DICE says game is #everyonesbattlefield
Last week’s Battlefield V reveal showcased a pretty exciting, solid looking game, the latest in a long line of titles from the Electronic Arts/DICE shooter franchise. However, a contingent of the Battlefield community took serious umbrage at the game’s emphasis on female characters, both playable in game, and featured on the game’s cover.
This led to the startup of the internet hashtag #NotMyBattlefield, with said fans complaining that the proliferation of women in the newest entry was “historically inaccurate,” some stating that it was an insult to the memory of the millions who died fighting in WWII.
DICE General Manager Oskar Gabrielson took to Twitter this weekend to address the recent reactions to the game so far, first taking the opportunity to clearly state that the ladies of Battlefield V are going nowhere. “Let me be clear about one thing,” begins Gabrielson. “Player choice and female playable characters are here to stay.”
“We want Battlefield V to represent all those who were a part of the greatest drama in human history, and give players choice to choose and customize the characters they play with,” continues Gabrielson. “Our commitment as a studio is to do everything we can to create games that are inclusive and diverse. We always set out to push boundaries and deliver unexpected experiences. But above all, our games must be fun!” The DICE chief then ends with his own hashtag, stating that Battlefield V is “#everyonesbattlefield”.

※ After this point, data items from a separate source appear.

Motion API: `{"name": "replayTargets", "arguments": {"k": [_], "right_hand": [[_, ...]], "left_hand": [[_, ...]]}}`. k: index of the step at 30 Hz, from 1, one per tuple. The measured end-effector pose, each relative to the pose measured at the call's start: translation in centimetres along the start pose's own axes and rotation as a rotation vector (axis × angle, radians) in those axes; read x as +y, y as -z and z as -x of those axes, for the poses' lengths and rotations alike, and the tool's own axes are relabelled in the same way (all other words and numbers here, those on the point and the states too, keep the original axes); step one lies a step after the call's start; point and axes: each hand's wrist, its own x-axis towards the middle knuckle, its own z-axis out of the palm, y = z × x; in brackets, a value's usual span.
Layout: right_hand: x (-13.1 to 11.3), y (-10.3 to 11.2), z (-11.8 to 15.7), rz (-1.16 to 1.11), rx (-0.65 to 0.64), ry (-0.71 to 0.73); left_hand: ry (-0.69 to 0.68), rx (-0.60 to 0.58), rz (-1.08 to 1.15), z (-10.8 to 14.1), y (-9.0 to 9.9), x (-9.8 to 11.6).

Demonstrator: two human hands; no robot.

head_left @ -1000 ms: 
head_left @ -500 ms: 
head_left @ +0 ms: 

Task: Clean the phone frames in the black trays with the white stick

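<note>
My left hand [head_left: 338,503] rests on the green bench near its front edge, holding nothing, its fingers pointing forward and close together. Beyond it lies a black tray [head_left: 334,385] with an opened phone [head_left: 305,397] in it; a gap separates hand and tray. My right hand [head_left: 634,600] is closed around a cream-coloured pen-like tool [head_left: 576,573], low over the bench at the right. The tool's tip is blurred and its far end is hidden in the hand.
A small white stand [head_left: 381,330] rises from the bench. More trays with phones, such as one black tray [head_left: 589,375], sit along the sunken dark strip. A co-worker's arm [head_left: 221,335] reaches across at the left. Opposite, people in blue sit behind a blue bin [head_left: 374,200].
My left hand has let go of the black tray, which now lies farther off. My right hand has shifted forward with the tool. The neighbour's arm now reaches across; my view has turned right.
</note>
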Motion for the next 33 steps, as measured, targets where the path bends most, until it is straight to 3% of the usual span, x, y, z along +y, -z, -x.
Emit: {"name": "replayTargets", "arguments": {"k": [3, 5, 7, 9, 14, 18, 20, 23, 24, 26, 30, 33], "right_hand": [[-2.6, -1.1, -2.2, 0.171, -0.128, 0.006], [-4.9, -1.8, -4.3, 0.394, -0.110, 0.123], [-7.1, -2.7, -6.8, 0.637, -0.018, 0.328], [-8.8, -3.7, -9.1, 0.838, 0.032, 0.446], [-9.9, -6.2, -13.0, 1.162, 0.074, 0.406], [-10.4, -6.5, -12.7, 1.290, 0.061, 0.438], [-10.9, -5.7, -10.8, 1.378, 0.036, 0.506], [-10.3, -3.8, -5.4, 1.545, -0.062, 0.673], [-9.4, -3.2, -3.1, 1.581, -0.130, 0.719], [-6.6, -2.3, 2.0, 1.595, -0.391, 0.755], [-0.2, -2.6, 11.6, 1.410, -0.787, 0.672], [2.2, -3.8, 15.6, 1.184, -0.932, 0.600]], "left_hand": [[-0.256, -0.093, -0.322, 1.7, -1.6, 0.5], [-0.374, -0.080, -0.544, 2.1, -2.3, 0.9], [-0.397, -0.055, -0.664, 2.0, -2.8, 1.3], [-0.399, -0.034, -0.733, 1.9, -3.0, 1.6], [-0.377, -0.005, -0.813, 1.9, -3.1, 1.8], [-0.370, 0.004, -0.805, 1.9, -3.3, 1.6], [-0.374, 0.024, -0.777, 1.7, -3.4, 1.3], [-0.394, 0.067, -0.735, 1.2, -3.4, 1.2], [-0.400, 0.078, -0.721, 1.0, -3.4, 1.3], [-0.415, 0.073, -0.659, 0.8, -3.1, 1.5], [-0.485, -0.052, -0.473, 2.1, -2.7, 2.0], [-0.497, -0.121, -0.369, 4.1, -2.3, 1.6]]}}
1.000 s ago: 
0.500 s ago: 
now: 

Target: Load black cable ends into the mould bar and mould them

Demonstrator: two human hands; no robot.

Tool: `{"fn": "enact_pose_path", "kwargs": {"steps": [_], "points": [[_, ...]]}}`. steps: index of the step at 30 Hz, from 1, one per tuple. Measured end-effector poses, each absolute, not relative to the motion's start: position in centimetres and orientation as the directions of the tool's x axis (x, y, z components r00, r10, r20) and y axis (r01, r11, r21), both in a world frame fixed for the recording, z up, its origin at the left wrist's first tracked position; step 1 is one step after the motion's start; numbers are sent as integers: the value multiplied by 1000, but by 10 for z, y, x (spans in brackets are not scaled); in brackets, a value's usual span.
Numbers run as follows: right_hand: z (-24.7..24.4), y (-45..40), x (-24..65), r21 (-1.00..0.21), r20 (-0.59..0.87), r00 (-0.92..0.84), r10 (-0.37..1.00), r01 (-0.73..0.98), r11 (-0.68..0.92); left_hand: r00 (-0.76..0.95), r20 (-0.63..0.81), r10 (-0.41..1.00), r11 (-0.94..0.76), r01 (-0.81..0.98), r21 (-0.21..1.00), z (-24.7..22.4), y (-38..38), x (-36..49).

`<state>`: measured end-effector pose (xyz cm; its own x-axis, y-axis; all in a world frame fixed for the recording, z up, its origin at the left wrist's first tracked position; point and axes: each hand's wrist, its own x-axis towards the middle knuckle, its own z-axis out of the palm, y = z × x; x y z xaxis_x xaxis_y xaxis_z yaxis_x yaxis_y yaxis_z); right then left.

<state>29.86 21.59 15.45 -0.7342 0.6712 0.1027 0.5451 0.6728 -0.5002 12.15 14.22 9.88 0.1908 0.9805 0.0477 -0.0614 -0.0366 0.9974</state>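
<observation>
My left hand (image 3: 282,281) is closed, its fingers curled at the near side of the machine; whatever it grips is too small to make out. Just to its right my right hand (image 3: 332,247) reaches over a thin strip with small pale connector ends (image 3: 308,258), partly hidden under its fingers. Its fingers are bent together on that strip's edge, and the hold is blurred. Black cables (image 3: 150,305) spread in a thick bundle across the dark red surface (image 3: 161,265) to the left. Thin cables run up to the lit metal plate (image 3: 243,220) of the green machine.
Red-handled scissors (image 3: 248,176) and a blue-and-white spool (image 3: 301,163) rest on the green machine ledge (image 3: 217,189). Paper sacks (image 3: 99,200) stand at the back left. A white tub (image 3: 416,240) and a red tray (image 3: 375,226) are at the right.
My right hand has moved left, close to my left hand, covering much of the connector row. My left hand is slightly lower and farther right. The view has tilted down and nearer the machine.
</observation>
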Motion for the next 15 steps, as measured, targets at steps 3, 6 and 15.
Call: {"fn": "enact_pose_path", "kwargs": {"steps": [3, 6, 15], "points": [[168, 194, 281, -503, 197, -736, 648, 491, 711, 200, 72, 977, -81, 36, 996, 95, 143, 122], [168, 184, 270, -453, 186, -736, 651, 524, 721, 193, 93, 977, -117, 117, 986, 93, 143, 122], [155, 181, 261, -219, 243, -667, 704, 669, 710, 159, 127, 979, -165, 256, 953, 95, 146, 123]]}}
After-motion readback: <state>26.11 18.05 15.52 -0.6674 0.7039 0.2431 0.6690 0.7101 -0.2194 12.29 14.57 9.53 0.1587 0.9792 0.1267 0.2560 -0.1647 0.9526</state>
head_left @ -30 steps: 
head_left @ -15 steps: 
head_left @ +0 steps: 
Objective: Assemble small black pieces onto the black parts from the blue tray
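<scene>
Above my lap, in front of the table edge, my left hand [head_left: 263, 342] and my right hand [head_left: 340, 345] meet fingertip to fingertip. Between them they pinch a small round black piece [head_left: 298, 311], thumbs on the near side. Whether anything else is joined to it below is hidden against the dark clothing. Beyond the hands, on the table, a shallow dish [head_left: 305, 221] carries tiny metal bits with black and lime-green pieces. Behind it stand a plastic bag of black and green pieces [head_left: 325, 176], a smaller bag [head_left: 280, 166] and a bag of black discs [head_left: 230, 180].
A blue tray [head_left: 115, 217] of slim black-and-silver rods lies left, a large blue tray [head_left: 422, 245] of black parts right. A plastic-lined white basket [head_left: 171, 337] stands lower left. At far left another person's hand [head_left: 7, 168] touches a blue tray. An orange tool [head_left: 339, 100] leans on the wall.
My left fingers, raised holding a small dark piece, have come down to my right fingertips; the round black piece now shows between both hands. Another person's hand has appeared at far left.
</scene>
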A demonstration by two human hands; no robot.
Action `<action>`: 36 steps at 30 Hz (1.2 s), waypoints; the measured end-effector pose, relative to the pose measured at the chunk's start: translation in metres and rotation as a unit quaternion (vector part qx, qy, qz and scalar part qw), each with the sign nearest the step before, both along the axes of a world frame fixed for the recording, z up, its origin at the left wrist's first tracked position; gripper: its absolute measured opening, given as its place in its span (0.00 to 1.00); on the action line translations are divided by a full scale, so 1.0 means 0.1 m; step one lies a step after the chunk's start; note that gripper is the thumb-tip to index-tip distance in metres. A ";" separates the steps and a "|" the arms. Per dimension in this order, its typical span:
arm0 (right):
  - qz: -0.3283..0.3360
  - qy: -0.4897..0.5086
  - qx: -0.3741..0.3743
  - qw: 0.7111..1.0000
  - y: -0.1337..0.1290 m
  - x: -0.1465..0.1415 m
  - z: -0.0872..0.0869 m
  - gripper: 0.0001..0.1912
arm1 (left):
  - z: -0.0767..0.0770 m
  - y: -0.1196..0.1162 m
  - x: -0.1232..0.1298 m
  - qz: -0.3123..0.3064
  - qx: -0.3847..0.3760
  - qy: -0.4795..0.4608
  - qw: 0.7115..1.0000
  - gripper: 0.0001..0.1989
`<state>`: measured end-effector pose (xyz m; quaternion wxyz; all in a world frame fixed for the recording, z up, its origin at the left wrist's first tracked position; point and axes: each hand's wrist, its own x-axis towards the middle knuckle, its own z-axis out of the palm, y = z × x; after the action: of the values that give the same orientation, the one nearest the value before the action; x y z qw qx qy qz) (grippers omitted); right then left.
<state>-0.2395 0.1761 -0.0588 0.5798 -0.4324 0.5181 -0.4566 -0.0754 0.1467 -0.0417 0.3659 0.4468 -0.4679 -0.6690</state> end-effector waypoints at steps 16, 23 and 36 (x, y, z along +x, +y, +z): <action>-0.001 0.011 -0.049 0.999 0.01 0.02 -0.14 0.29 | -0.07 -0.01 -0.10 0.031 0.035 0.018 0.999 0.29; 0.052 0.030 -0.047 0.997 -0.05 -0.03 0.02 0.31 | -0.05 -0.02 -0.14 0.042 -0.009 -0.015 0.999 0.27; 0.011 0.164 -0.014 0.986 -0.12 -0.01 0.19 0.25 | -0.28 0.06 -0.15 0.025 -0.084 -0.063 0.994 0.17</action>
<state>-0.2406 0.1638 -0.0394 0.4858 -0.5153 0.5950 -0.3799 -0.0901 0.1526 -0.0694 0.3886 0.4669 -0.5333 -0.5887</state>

Personally, I’m not down with this idea that the inclusion of women is not only “historically inaccurate” but also somehow offensive to the memories of those who died. I’m a fan of military shooters, sure, but for me complaints about these games “offending the dead” collapse once you choose to engage in their wacky, cinematic and over-the-top campaign carnage.
Aside from the obvious fact that hundreds of thousands of women served in WWII, I don’t see how their larger role in military shooters is any more “unrealistic” or offensive to the dead than, say, working on your Kill/Death/Headshot ratio, or taking on a tank, atop a horse, with a flamethrower, or being peppered with machine gun fire during the Battle of the Bulge, only to grab a medikit and reverse all damage. How many times now have we charged up Normandy beach in video game form, to the point that it’s become a cliche to do so?
Military shooters have forever occupied this grey area where they want to replicate the horrors of real historical battles, but also provide exciting, addictive gameplay and cool, over-the-top, cinematic moments for the audience to interact with. It doesn’t hold water, some 20 years after Medal of Honor, to now cry historical inaccuracy at a military shooter. The fact is that they’ve never been historically accurate, always existing in this bizarre alternate universe where WWII was like a Michael Bay movie. The real reasoning behind a lot of last week’s complaints, is possibly far simpler.
Battlefield V launches on PS4, Xbox One and PC on October 19.